Retrospectiva 2023

Guias sobre acordos de sustentabilidade ambiental e defesa da concorrência no mundo

Autor

  • Leonardo Rocha e Silva

    é sócio do escritório Pinheiro Neto Advogados Master of Laws (LL.M.) pela University of Warwick bacharel em Direito pelo Centro Universitário de Brasília (UniCeub) em Relações Internacionais pela Universidade de Brasília (UnB).

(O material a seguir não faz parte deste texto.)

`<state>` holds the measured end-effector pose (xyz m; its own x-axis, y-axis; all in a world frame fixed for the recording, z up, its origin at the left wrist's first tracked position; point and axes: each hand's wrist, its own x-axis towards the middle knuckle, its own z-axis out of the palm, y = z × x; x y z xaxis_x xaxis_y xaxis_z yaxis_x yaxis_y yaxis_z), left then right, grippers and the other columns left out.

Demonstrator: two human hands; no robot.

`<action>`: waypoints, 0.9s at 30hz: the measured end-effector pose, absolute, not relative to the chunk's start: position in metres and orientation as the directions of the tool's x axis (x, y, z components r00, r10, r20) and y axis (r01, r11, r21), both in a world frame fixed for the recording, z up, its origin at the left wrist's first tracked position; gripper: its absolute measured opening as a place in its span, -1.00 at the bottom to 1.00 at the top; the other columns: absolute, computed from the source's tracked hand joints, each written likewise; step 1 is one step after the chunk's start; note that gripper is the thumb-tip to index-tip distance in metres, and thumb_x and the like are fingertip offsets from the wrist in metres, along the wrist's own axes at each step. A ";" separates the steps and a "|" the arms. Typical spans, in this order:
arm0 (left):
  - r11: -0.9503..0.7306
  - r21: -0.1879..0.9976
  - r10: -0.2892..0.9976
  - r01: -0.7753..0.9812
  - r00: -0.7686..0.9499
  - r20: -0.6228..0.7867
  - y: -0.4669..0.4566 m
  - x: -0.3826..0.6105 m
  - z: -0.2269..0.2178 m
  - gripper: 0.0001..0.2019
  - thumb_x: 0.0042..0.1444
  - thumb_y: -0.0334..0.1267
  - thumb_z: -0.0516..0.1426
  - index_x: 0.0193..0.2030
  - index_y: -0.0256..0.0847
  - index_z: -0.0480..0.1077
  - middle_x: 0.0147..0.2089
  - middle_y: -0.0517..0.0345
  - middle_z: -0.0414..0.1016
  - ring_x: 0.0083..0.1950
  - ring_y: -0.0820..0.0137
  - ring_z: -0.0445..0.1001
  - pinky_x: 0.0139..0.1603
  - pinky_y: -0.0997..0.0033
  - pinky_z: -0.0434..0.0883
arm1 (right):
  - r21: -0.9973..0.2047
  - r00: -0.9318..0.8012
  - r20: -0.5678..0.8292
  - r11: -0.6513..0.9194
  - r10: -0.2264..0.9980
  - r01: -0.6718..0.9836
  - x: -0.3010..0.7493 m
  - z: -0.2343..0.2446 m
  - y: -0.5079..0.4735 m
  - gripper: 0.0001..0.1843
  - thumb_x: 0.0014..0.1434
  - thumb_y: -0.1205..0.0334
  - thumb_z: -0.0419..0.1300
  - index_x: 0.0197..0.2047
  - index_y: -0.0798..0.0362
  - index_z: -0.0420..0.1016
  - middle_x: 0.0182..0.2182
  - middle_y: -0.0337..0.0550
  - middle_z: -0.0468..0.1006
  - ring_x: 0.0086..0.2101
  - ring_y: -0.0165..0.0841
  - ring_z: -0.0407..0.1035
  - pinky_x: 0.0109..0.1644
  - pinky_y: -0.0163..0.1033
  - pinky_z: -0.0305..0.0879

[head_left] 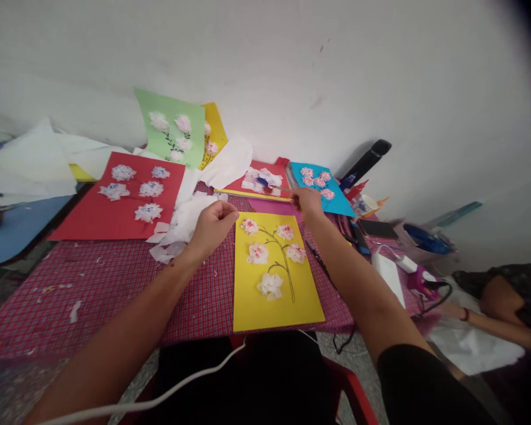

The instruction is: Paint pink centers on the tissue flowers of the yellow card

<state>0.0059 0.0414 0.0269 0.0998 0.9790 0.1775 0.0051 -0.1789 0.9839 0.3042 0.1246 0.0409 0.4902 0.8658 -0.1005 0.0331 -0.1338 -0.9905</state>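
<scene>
A yellow sheet of paper [248, 307] lies before me, with a drawn dark stem and several crumpled white tissue flowers. Most of the flowers carry red dabs; the lowest one [270, 285] is plain white. My left hand [215, 223] is closed, thumb and fingers pinched at the sheet's top left corner. Beyond the sheet, my right hand [307, 202] grips a thin paintbrush [279, 188]. Its tip reaches a white tissue [250, 182] stained with blue and red paint, lying on red paper. The fingers of the right hand are partly hidden.
Flower pictures on red [88, 206], green [154, 139] and blue [343, 203] paper stand around the back. Loose white tissue [188, 215] lies left of my left hand. A black bottle [365, 159], phone [377, 229] and power strip [387, 274] are at right. A co-worker's arm [491, 327] shows there.
</scene>
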 end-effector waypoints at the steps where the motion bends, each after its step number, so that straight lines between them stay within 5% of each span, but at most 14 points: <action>1: -0.177 0.984 0.980 0.001 0.098 0.176 0.041 0.006 0.027 -0.90 0.15 -0.21 0.28 -0.26 -0.16 0.48 -0.47 0.26 0.40 -0.49 0.49 0.28 -0.51 0.45 0.19 | -0.989 0.490 -0.125 -0.146 0.863 0.004 0.304 0.041 0.125 -0.86 0.02 0.37 0.26 -0.52 0.02 0.40 -0.68 -0.27 0.44 -0.67 -0.47 0.26 -0.65 -0.37 0.07; 9: -0.187 0.982 0.979 -0.013 0.077 0.188 0.043 0.008 0.027 -0.93 0.13 -0.27 0.27 -0.28 -0.15 0.47 -0.46 0.25 0.39 -0.50 0.50 0.27 -0.54 0.45 0.17 | -0.969 0.488 -0.247 -0.198 0.838 -0.149 0.301 0.040 0.125 -0.74 0.03 0.44 0.26 -0.52 -0.01 0.27 -0.67 -0.35 0.39 -0.66 -0.52 0.24 -0.65 -0.43 0.05; 19: -0.197 0.980 0.978 -0.004 0.070 0.197 0.043 0.010 0.026 -0.94 0.12 -0.30 0.27 -0.32 -0.15 0.46 -0.47 0.24 0.38 -0.49 0.49 0.26 -0.54 0.46 0.15 | -0.949 0.350 -0.135 -0.019 0.927 -0.314 0.315 0.080 -0.001 -0.86 0.06 0.33 0.36 -0.38 0.05 0.45 -0.54 -0.32 0.48 -0.60 -0.53 0.27 -0.63 -0.45 0.12; 23: -0.195 0.981 0.978 -0.007 0.076 0.195 0.042 0.012 0.025 -0.94 0.11 -0.30 0.27 -0.32 -0.16 0.46 -0.46 0.23 0.40 -0.47 0.48 0.28 -0.52 0.46 0.17 | -0.983 0.372 -0.063 0.006 0.926 -0.182 0.301 0.062 -0.105 -0.81 0.02 0.23 0.46 -0.36 0.04 0.53 -0.51 -0.29 0.51 -0.57 -0.50 0.31 -0.57 -0.42 0.20; 27: -0.199 0.980 0.976 0.015 0.096 0.197 0.039 0.015 0.024 -0.94 0.10 -0.30 0.27 -0.31 -0.16 0.46 -0.44 0.22 0.42 -0.44 0.47 0.31 -0.50 0.46 0.20 | -0.988 0.447 0.071 0.003 0.892 0.152 0.283 0.030 -0.187 -0.84 0.20 0.12 0.39 -0.21 0.02 0.63 -0.50 -0.24 0.58 -0.53 -0.41 0.43 -0.47 -0.32 0.36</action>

22 de dezembro de 2023, 11h17

O ano de 2023 foi importante para as empresas que querem atingir metas de sustentabilidade ambiental mais ambiciosas, dependem de acordos com concorrentes nesse processo, mas têm receio de que tais arranjos sejam questionados e objeto de pesadas sanções, com base nas leis de defesa da concorrência em vigor hoje, em mais de 125 países, de acordo com a OCDE. Tais leis normalmente proíbem acordos entre concorrentes, também chamados de cartéis, que tenham por objeto ou efeito a fixação ou manipulação de preços, divisão de mercados atuais e potenciais, a redução de oferta e a limitação da concorrência por meio de trocas de informações concorrencialmente sensíveis (envolvendo custos, preços, estratégias etc.).

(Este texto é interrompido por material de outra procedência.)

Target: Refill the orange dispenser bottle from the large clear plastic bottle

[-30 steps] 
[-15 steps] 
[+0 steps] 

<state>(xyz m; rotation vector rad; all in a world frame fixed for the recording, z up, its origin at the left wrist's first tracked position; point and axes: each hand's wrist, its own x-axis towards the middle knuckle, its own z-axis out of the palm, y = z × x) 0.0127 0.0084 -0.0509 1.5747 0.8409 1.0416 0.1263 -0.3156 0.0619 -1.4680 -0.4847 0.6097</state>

Autoridades de defesa da concorrência do Japão, da Comissão Europeia, do Reino Unido, da Holanda e da Nova Zelândia lançaram, em 2023, documentos definitivos com orientações sobre a compatibilidade de acordos entre concorrentes que tenham por objetivo o atingimento de metas de sustentabilidade ambiental (os chamados acordos de sustentabilidade ambiental) com as leis de defesa da concorrência.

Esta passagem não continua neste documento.